# [What is needed]
Nothing but an exact copy is asked for: the lines in the material below from the one with "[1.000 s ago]" through the one with "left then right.", pictures excluded.

---

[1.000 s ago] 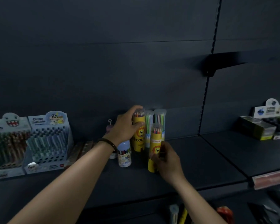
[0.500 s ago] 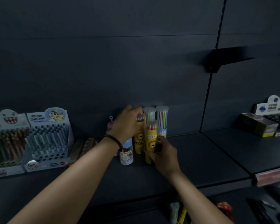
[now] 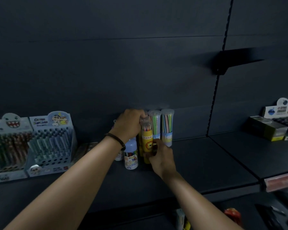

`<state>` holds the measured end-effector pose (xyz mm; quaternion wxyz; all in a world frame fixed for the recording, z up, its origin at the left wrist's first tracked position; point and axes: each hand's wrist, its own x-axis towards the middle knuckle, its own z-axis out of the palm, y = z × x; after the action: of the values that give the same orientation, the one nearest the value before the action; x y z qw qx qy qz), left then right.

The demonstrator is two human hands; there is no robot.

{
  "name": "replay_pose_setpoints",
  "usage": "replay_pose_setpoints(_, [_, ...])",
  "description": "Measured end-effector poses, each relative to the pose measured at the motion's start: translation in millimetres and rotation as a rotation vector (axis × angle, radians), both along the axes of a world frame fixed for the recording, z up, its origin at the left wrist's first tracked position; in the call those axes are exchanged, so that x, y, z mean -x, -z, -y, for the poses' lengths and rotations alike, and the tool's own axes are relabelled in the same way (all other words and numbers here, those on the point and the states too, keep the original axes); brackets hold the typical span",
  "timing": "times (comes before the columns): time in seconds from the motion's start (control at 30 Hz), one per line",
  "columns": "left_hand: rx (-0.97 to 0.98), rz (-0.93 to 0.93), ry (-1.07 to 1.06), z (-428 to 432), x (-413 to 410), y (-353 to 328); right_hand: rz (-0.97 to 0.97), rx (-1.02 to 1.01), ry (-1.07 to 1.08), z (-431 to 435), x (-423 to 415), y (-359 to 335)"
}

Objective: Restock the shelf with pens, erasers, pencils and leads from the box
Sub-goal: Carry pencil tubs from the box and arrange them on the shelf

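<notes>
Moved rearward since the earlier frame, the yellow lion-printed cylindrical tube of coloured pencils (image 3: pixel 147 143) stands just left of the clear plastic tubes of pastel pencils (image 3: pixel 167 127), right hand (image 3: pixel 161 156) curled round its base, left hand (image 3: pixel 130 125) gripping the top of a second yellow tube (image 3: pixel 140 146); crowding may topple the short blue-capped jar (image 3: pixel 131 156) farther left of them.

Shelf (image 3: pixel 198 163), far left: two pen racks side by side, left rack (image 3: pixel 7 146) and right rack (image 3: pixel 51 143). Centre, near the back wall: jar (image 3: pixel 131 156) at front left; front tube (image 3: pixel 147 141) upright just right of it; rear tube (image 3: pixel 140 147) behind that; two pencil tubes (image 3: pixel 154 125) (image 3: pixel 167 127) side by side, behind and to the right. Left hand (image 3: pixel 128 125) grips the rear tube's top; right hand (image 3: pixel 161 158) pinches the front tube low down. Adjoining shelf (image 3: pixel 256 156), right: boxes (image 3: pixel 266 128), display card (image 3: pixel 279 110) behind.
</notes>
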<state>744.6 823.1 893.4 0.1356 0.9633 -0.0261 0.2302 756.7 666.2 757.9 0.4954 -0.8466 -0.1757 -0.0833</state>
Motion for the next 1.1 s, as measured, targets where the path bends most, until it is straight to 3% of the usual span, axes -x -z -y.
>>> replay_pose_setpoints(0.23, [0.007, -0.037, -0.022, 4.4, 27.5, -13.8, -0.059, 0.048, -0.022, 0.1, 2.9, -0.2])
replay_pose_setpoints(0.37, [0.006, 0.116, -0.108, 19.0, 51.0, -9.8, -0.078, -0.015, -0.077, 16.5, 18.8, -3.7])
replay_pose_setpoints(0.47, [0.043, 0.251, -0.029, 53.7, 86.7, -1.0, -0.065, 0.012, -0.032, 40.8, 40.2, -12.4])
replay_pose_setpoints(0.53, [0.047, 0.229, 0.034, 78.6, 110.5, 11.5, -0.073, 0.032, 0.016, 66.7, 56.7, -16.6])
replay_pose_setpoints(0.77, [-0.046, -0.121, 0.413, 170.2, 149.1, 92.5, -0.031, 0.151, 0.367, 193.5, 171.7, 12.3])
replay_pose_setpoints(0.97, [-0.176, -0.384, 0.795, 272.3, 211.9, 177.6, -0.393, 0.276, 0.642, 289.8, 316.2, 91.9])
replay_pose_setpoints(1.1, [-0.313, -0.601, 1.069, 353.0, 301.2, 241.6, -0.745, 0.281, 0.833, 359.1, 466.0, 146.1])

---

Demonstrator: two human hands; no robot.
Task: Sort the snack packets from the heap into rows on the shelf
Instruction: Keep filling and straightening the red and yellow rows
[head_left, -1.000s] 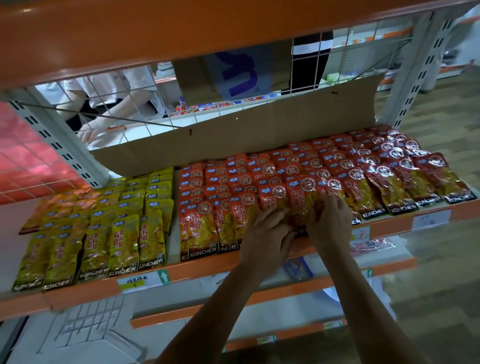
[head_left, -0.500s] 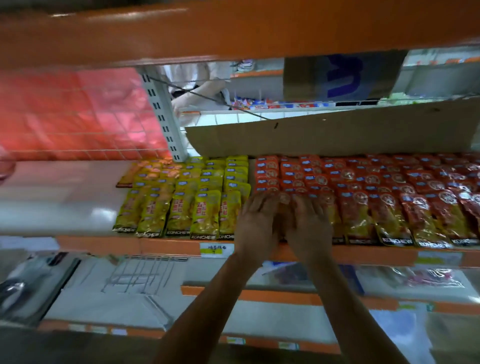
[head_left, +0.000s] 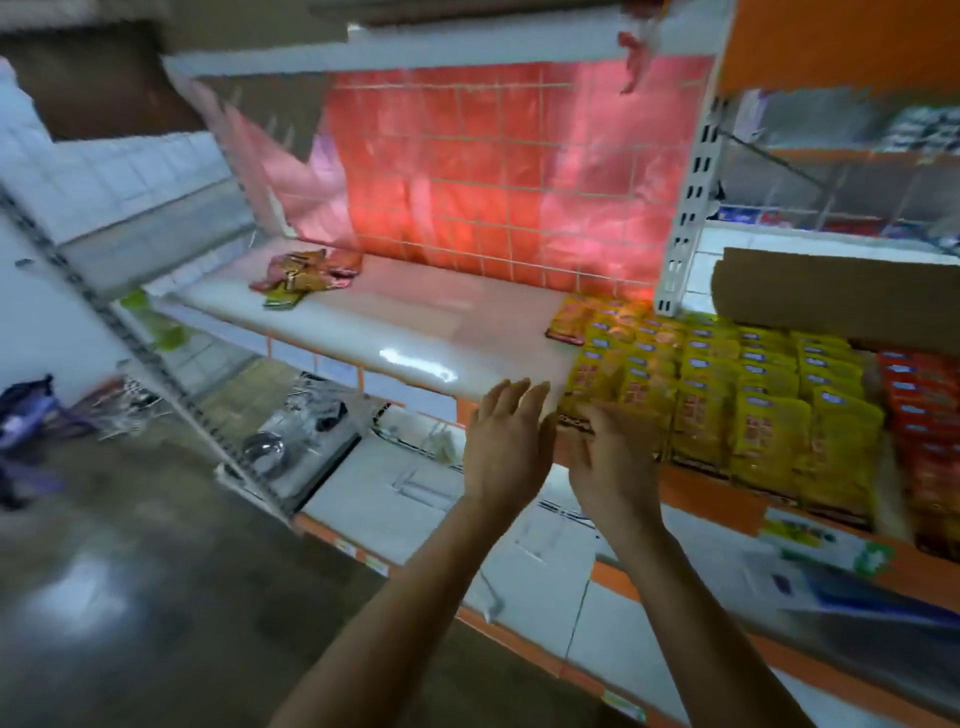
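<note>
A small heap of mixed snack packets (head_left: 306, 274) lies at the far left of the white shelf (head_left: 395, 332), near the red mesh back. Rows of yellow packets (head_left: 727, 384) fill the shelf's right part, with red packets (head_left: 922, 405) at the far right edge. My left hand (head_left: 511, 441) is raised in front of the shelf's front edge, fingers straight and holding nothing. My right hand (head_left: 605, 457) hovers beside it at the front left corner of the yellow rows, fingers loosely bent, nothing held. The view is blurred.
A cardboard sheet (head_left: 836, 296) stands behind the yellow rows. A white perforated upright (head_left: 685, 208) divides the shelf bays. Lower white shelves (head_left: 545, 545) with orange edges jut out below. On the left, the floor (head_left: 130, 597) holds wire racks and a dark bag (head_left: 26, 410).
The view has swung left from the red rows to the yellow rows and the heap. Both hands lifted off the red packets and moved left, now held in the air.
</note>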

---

# [Answer to this problem]
[1.000 s ago] 
[0.500 s ago] 
[now] 

`<state>` holds the measured end-effector pose (xyz mm; quaternion wxyz; all in a world frame fixed for the recording, z up, its origin at the left wrist's first tracked position; point and axes: each hand's wrist, its own x-axis towards the middle knuckle, its own z-axis out of the palm, y = z × x; after the action: of the values that give the same orientation, the one nearest the value before the action; x y z qw qx qy qz), left then right.

The output is complete as it stands.